Spina Bifida Program

Spina bifida is a complex, disabling birth defect that affects approximately one out of every 1,000 newborns in the United States. This condition occurs when the spine fails to close properly during the first month of pregnancy. Most parents/families facing Spina Bifida are suddenly confronted with a birth defect they have never heard of or know very little about. With today’s medical technology, the majority of infants born with spina bifida will live into adulthood.

The Spina Bifida Program provides children and families with a variety of educational services as well as the care of numerous specialists. The program involves caring for those with spina bifida using a multidisciplinary team approach.

Because this birth defect is so complex, it involves numerous medical specialties that are represented on the team. The program is committed to providing quality, comprehensive, coordinated care for each individual and for his or her family. The spina bifida nurse coordinator works with primary care physicians, schools, Early Child Intervention services, the team and all other community resources to provide the services necessary to ensure the best healthcare outcome.

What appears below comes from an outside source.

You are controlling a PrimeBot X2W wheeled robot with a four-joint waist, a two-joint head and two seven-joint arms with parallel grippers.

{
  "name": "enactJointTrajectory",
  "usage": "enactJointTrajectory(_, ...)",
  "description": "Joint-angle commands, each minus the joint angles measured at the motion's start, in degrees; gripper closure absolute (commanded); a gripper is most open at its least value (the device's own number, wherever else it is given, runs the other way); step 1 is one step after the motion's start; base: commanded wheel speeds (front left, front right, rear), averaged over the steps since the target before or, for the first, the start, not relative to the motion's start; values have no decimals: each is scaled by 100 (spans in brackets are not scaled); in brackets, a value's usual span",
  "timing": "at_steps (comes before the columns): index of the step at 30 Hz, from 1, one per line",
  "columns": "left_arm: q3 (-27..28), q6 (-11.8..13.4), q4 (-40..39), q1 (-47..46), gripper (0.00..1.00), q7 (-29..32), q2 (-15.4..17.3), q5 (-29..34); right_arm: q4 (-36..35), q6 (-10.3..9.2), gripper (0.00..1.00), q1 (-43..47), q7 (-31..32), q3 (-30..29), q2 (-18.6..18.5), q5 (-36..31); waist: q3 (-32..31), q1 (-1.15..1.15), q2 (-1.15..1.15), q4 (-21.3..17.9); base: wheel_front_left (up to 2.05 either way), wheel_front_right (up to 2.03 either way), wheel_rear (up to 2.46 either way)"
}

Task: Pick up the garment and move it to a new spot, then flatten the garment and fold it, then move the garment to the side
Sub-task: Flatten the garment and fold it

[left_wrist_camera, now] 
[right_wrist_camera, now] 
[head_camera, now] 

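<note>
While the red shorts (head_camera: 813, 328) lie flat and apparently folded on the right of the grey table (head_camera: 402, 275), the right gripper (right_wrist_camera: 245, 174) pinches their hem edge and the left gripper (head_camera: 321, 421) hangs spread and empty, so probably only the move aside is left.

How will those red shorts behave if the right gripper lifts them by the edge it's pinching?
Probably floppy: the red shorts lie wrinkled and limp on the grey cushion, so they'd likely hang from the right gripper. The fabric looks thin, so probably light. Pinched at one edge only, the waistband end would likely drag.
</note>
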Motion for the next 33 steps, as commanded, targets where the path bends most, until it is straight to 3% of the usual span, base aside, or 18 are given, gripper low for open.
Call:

Program Staff and Services

Families are referred to the team through the nurse coordinator at (512) 324-0137. The team of specialists meet every second Tuesday of the month to see referrals. To better meet healthcare needs, labs, X-rays and other studies are also scheduled on these program days. The team members work together to best meet the needs of the child and family.

Other services available include:

  • Prenatal visits with the neurosurgeon, the urologist and nurse coordinator
  • Coordination of all surgical procedures
  • Presurgical education
  • Education on the effects and implications of spina bifida
  • Hydrocephalus, tethered cord, bowel programs, bladder programs
  • Latex allergy, skin problems, the role of folic acid
  • Education on CIC (Clean Intermittent Catheterization)
  • Information through the Spina Bifida Association of America
  • Family support services

Team members include:

  • Neurosurgeons
  • Urologists
  • Orthopedists
  • Spine specialist
  • Nurse coordinator
  • Dietician
  • Social worker
  • Physical therapist
  • Occupational therapist
  • Orthotist
  • Enterostomal therapy nurse
  • Wheelchair/equipment specialist

On-Call Resources:

  • Pediatricians
  • Speech therapists

Resources through Referral:

  • Psychologists
  • Geneticists
  • Audiologists
  • Ophthalmologists


Visits with the spina bifida team are conducted at the Specialty Care Center in Dell Children’s. Team specialists see children individually according to their specific needs. At the end of the day, the team members meet in conference to evaluate and plan the care for the children. The nurse coordinator then contacts the family to set up any further orders involving labs, X-rays or other studies that have been prescribed by the team specialists. Dictations including the details of the entire visit are mailed to all people participating in the care of the child; this includes the parents, the primary care physician, the schools, Early Child Intervention and all team physicians.